The corporate motto of Fox may be “Fair and Balanced” but its war coverage demonstrated the extent to which Mr. Murdoch and his foot soldiers had abandoned any ambition for impartiality.

This is especially worrying when you consider the power and reach of the medium. Television is the main source of world news for nearly 80% of the UK population, as compared with national newspapers which similarly serve only 9%. In the words of the Independent Television Commission, “It is the only news medium presently capable of reaching across the whole of British society”. But the way in which rolling news is changing the face of television journalism poses serious questions for the public interest. The refusal to thoughtfully interrogate and contextualise events as they happen, the lack of on-screen correction and apology, combined with the erosion of impartiality in favour of politicised agendas, all of this can only be very unhealthy.

As a former film producer, I’m only too aware of how easily visual images can be manipulated to serve particular ends. I’ve remained profoundly aware that the responsibility for creating moving images for television or the cinema is becoming, if anything, ever more potent - you really are tinkering around in people's minds, imprinting emotions, messages and ideas which may influence them for the rest of their lives.

This is an influence which, in my experience, filmmakers simultaneously yearn for, but are for the most part, terrified of acknowledging.

We inhabit a world on which the media reports 24 hours a day, 7 days a week. We are all subjected to a barrage of news, opinion, “facts”, and comment. In such an environment it is probably too much to hope that every journalistic excess can be reined in.

All of which gives force to my belief that any such proliferation of media demands a regulatory framework which encourages, in fact enables, the most trusted forms of “public service” broadcasting to flourish. Sadly we cannot legislate for good journalism, but we can legislate for the conditions under which the very best journalism is nurtured and sustained. We can create frameworks in which each new technology becomes a spur for diversity, and not an instrument of its erosion.

I have fought all of my life for a media environment, in Film, in Television and in the Press, of which we can be truly proud. That’s why so many of us battled long and hard to secure changes to the Communications Act, changes which, although imperfect, I believe will prove to be of benefit all the citizens of this country.

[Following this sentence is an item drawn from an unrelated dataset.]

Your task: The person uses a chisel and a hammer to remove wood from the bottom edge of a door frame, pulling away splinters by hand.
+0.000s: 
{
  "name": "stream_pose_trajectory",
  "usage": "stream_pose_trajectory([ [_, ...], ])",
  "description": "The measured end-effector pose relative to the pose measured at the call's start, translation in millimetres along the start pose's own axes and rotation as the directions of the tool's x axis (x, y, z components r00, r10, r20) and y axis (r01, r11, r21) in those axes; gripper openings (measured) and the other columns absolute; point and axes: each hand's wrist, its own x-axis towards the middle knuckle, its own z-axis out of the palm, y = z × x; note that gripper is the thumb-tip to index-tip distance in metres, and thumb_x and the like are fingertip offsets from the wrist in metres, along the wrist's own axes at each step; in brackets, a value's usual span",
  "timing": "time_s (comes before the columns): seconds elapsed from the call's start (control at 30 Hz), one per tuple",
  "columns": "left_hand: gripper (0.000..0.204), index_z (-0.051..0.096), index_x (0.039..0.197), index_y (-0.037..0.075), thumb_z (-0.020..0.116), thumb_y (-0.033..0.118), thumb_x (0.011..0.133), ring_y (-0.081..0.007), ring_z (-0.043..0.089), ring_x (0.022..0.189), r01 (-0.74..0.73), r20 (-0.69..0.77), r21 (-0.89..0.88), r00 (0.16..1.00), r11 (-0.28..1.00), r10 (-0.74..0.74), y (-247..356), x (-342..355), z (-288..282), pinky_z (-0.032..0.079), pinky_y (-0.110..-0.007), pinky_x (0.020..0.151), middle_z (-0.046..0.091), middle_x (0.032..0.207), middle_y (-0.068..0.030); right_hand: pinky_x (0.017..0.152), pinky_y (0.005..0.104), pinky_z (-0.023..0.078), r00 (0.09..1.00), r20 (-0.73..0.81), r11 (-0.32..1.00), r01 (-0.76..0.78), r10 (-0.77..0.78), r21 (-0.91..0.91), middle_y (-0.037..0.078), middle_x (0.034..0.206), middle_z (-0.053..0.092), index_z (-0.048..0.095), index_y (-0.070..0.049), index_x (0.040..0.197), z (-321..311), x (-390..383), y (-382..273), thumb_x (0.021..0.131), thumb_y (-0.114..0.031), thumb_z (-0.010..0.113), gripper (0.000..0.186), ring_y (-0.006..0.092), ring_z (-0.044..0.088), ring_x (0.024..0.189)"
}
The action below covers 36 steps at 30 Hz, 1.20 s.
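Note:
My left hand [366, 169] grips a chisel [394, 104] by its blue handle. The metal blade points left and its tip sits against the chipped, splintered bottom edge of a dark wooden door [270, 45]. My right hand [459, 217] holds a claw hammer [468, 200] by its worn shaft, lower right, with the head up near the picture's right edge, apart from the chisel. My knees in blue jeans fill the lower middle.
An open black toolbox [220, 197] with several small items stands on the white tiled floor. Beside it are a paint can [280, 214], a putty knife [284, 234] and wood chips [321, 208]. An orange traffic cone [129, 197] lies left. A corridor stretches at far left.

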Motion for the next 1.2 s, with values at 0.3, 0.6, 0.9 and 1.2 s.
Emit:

Let’s be clear, we are not just consumers, we are citizens. And in the world of information that difference is very important: yes, most of us are consumers some of the time; but all of us are citizens all of the time - or should be!

I looked for a way of finishing which might resonate with our shared broader ambitions for politics in general, and our party in particular. I found this:

(SPEECH BY JUDGE LEARNED HAND, CENTRAL PARK, NEW YORK CITY, 21 MAY 1944)

“I often wonder whether we do not rest our hopes too much upon constitutions, upon laws and upon courts. These are false hopes…

Liberty lies in the hearts of men and women: when it dies there, no constitution, no law or court can save it, ….. while it lies there it needs no constitution, no law, no court to save it…..

And what is this liberty? What is the spirit of Liberty? I cannot define it. I can only tell you my own faith. The spirit of liberty is the spirit which is not too sure that it is right; the spirit of liberty is the spirit which seeks to understand the minds of other men – and women”.